- **Problem to solve**: Copy all lines below containing "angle".

- **The data**:
•••

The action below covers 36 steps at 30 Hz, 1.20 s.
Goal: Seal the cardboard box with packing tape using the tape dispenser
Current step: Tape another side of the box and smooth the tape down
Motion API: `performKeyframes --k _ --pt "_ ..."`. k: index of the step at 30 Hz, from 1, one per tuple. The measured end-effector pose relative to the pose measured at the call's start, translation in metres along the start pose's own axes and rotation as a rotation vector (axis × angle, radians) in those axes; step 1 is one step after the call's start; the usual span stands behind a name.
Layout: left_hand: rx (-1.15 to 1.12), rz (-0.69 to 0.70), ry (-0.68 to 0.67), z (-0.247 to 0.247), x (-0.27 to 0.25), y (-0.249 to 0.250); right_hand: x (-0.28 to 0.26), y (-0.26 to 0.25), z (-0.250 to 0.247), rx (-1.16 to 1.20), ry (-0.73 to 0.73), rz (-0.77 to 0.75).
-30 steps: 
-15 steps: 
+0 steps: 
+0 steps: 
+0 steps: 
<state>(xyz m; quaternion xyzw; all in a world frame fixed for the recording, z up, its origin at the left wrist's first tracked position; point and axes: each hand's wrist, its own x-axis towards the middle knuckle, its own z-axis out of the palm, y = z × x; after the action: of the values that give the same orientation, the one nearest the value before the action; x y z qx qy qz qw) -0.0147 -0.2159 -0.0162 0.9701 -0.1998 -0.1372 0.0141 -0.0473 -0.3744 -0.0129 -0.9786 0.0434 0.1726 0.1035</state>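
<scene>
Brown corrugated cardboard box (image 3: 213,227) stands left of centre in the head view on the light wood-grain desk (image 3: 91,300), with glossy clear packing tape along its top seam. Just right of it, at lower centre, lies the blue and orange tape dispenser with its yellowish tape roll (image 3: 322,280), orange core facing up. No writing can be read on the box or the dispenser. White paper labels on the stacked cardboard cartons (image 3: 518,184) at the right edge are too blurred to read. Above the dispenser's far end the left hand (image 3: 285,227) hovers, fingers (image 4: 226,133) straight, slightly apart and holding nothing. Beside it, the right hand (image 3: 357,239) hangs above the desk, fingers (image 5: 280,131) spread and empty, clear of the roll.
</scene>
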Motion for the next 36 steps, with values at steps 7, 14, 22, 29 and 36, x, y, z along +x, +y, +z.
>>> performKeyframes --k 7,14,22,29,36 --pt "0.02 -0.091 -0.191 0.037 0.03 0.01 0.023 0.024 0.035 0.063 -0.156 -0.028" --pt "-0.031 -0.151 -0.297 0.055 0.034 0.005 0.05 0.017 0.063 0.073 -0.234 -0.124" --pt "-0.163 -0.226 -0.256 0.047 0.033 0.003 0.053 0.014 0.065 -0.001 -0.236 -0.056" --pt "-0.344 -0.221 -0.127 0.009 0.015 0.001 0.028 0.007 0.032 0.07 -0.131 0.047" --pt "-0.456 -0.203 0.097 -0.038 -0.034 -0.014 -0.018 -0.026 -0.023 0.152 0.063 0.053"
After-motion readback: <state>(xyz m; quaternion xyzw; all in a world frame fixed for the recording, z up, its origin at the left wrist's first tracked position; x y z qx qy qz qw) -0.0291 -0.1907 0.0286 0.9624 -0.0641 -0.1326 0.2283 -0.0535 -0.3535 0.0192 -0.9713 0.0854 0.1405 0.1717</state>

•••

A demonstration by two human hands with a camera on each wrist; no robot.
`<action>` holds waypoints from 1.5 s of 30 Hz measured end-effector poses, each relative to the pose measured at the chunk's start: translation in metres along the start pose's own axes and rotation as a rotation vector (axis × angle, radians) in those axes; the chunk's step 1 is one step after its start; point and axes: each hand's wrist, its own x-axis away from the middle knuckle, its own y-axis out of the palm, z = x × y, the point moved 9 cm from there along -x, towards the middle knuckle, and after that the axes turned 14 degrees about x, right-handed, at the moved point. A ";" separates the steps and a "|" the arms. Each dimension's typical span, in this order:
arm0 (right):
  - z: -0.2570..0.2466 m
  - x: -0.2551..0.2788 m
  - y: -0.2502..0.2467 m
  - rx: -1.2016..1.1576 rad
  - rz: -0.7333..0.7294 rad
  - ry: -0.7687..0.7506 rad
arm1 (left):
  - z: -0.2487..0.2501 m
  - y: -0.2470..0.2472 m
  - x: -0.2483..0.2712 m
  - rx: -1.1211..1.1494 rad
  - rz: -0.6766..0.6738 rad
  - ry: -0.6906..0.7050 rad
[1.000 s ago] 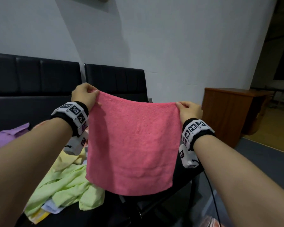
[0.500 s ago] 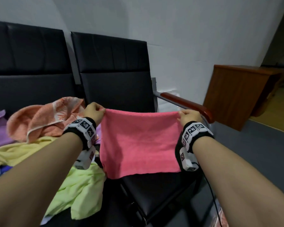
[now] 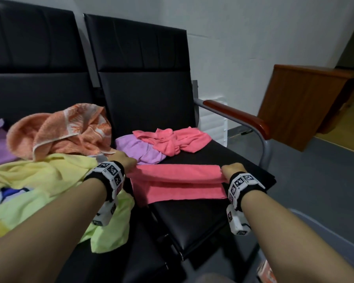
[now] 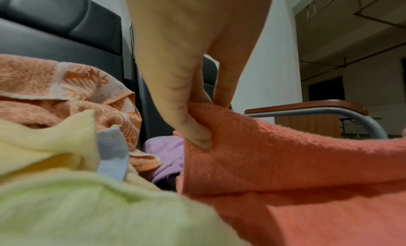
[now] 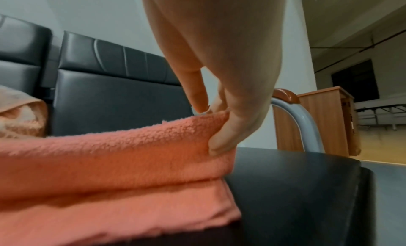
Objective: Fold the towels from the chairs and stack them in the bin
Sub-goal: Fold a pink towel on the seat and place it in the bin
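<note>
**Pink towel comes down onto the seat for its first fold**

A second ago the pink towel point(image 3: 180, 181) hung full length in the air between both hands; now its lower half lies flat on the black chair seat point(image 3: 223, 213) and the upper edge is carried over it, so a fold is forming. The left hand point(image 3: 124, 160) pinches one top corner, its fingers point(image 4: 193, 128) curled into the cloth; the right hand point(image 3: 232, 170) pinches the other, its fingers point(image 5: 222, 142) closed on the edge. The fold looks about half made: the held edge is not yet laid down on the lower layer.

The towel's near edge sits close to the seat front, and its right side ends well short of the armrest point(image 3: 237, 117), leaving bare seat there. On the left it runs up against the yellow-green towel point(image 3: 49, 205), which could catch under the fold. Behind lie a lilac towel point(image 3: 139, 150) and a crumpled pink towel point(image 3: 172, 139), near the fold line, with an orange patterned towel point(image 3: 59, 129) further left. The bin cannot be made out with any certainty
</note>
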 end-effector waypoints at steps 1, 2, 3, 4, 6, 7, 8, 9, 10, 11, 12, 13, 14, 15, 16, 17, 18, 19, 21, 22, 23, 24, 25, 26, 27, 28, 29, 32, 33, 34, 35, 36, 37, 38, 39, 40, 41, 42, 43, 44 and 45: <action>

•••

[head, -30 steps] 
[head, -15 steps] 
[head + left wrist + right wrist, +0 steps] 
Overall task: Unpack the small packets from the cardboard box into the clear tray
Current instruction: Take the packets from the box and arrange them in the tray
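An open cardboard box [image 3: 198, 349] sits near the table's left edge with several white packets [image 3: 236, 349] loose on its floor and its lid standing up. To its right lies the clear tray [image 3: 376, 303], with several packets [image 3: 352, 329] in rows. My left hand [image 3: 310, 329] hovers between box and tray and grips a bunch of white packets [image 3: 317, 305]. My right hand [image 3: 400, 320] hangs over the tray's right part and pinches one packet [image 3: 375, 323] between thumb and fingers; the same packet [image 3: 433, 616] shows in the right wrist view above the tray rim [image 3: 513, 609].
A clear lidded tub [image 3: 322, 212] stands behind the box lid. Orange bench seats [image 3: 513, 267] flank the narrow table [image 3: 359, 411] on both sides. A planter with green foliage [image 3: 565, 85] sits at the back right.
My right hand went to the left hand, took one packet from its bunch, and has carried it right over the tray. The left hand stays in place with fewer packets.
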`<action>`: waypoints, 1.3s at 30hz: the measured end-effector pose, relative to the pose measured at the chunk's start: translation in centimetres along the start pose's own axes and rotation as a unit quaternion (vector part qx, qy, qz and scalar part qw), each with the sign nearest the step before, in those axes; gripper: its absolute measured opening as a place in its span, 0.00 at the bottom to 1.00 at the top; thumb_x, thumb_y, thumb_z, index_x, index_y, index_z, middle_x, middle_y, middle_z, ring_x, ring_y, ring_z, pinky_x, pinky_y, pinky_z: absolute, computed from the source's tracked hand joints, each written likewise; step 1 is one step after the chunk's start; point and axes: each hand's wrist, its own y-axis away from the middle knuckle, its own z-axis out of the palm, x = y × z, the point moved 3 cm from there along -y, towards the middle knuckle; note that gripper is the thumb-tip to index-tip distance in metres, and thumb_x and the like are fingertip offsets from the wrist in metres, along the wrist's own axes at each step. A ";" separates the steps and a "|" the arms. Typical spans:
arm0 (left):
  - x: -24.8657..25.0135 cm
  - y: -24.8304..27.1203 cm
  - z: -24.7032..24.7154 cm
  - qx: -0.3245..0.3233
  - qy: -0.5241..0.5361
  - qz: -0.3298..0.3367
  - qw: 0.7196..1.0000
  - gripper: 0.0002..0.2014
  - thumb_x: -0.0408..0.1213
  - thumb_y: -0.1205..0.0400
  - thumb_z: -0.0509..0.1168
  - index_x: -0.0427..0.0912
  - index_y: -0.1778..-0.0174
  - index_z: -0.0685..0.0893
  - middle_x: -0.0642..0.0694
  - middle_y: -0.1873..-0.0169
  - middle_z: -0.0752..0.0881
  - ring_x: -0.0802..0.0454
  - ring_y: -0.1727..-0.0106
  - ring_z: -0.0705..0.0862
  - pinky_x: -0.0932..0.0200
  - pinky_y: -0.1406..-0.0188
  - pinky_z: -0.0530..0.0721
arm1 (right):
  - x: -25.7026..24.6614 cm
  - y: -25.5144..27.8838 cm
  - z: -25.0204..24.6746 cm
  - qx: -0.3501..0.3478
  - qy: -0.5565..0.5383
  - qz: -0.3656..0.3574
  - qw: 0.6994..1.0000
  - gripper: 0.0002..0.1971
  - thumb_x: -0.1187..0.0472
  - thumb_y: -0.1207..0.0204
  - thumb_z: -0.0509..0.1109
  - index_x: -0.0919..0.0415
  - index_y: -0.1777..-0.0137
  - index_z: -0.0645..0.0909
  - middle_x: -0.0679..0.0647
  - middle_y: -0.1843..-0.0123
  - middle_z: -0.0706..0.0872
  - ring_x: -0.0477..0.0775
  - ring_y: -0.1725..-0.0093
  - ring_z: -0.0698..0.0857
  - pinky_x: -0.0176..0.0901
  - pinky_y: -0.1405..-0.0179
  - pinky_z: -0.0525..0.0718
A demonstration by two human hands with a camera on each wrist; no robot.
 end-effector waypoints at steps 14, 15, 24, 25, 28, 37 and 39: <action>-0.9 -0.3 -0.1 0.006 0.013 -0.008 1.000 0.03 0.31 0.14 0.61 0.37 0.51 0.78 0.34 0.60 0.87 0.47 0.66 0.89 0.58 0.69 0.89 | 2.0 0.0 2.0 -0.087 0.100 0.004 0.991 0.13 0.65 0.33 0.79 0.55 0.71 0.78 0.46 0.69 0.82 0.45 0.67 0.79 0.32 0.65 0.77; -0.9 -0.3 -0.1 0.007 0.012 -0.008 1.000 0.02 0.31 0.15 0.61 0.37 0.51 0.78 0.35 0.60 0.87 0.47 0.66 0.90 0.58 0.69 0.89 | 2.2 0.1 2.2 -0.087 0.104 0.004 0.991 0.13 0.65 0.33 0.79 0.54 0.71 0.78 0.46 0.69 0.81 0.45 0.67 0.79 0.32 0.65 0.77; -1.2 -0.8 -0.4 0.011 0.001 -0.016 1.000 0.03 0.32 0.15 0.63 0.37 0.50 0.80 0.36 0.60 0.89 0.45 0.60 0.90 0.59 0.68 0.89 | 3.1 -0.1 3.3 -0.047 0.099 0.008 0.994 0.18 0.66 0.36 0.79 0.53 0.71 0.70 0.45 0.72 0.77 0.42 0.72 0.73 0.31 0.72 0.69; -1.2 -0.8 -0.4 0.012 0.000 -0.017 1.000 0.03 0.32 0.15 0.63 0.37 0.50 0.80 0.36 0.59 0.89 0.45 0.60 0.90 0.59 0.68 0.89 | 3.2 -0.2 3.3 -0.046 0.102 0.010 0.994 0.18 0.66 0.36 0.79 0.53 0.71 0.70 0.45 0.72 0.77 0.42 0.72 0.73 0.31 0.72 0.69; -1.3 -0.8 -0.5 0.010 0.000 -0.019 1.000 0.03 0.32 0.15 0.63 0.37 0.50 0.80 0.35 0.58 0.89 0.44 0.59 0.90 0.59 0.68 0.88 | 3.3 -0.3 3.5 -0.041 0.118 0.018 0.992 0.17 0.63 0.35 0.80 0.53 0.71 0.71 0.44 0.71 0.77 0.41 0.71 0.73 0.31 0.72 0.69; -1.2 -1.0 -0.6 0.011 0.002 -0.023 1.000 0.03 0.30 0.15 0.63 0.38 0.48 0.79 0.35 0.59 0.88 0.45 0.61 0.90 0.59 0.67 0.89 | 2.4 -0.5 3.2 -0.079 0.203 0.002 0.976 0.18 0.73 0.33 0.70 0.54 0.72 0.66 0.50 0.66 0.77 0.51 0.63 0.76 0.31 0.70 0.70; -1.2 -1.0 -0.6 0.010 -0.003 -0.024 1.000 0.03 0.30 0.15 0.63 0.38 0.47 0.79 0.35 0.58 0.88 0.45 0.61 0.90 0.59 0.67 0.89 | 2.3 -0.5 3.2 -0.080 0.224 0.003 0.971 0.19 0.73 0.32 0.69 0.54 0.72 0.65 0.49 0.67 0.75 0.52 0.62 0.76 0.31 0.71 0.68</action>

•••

- **Solution to this task**:
Motion API: `performKeyframes --k _ --pt "_ ..."`. k: index of the step at 30 Hz, from 1, one per tuple. The measured end-effector pose relative to the pose measured at the call's start, translation in metres along the start pose's own axes and rotation as a rotation vector (axis × angle, radians) in those axes; step 1 is one step after the call's start; the usual span stands behind a name.
`<action>` holds waypoints from 1.5 s of 30 Hz measured end-effector poses, each relative to the pose measured at the chunk's start: translation in metres along the start pose's own axes and rotation as a rotation vector (axis × angle, radians) in those axes; the chunk's step 1 is one step after its start; point and axes: each hand's wrist, its own x-axis away from the middle knuckle, its own y-axis out of the palm, z = x × y, the point moved 9 cm from there along -x, towards the middle knuckle, and after that the axes turned 14 degrees about x, right-handed, at the moved point. A ";" separates the steps and a "|" the arms. Each dimension's typical span, in this order:

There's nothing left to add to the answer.